Friday, 04 September 2009

  • Expressions of Love

    I've always been on the reserved side of expressing affection with others. A handful of friends have instated conditions on greetings and salutations. They insist on receiving hugs. I'd imagine when forced I may be one of the worst huggers in the world. Just ask my mom. Actually, she went for a reading with a Spiritualist who indicated I am the type of person who is "gifted" and my psychic sensitivity makes it difficult to touch others without absorbing their energy. Have I lost you yet?

    I enjoy my personal space. Yet at the same time, once the magic switch is turned from off to on, I can be one of the most physically affectionate people on the planet. I'm thankful for such discretion with this magic switch, particularly on weeks with moons like we had yesterday. Otherwise I might as well sign up to be one of those kittens in a cage up for adoption along Broadway on bustling Saturdays.

    This evening, choosing to self-medicate with a vodka tonic and a 1973 guitar, I did the unthinkable. I listened to my own music out of curiosity. I had forgotten about this song I wrote and recorded nearly two years ago. "The Vineyard." What a sappy, emotionally charged, lonely song that just begs for someone to welcome me into his arms after an episode that took too long to turn on my magic switch. This is not coming from a source of self-indulgence so much as an unexpected acknowledgment. Here I am, with my moniker of "Miss Diatribe," bathing in intellectual critique, pithy comments, and occasional (or semi-frequent) bitchiness, equally guilty of creating sanguine, lyrically-driven melodies that come with their own violin (courtesy of the talented musicians on Craigslist). I'm a complicated mess. I'm a mixed bag of fireworks smuggled over the New Hampshire stateline. The easiest way for me to express those deep emotions is through this odd yet instinctive manifestation in a song. And while I've been impatient with those who don't "get the message" from said musical masterpieces, how else could they react? I mean, a song... really? Bring on the Velveeta tonight because it won't get much cheesier than that. But it is what it is and only with time have I managed to cloak the daggers of my self-protective words in conversation with the truths that come through my songs. I'd imagine songwriting has been a backwards form of therapy that not only saves me a therapist bill and a few scripts of Lexapro, but also can occasionally affect the lives of fellow nutsos in a positive way. (Er... did I really just call my fans nutsos? I think I did. But anyone who would consider his or her self a fan of mine would be comfortable with that term. Or so I hope. My formers always were). So... um... thank you, Universe?

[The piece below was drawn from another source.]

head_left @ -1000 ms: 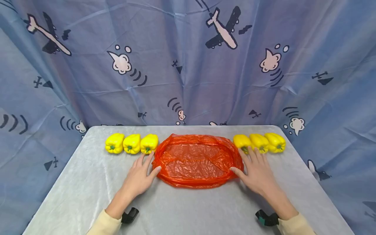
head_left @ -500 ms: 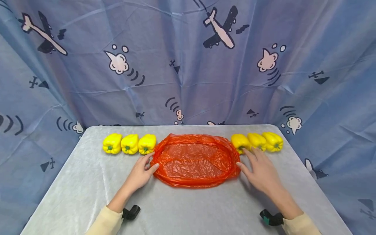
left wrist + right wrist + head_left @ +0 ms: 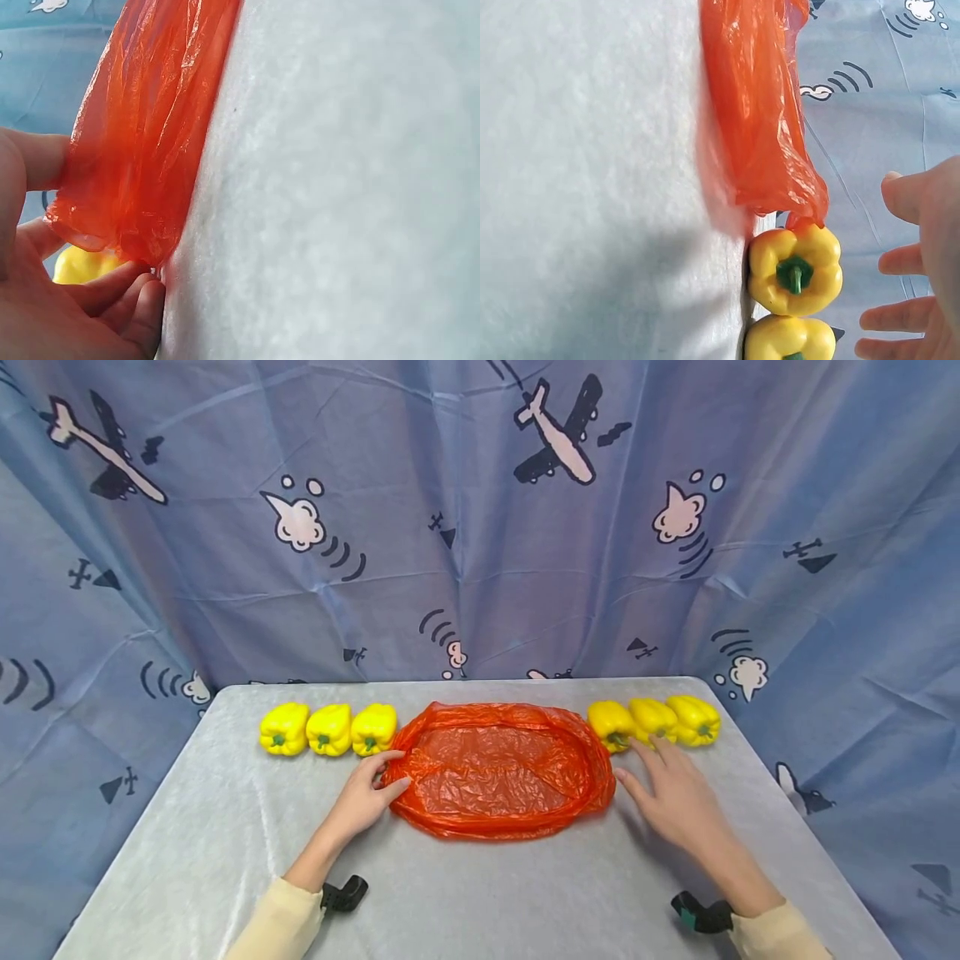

    While other people implode or paint or jog marathons and train for the Olympics or kick the competition's ass in their chosen vocations, I'm looking for the next melody or vocal note or lyric to act as a razor into the soul of the one(s) who have inspired my song. Okay, maybe songwriting isn't always as sappy and flattering as this blog initially led you to believe. I tricked you. But songwriting does the trick for me in a way that my years of journals (which I hope will someday be discovered after I die and lead a generation of degenerate youths towards a movement of... well... who the hell knows what'd my entries would drive them to do? Give women more world power?) cannot. And while some of my formers, or victims, may have not felt the rainbow of love and loss showering from my songs, I think that maybe we're all guilty of not acknowledging how others express their love. I've been harsh on those who use money, but if their intention is in goodness, then what the hell does it matter if they shower you with roses, tens and twenties, or a late night serenade?  Or maybe it's in simple actions like the occasional phone call or text to just say "hello" because anything more feels like giving away too much. I can relate. Hugging sucks. And admitting that hugging people makes you uncomfortable is about as lethal as telling people where you are most ticklish. The most devout hugger will merely hug longer and tighter in a persuasive manner to fully demonstrate what you're missing out on. I think the Spiritualist would argue that such dedicated huggers are really messing with my chi.

    But the point of this blog is that maybe the action means little. Maybe the words that tag along are just as futile. It's the intention that counts. And if we could read the intentions with people a bit more, there'd be more empathy and less miscommunication. It might mean a more peaceful state of being.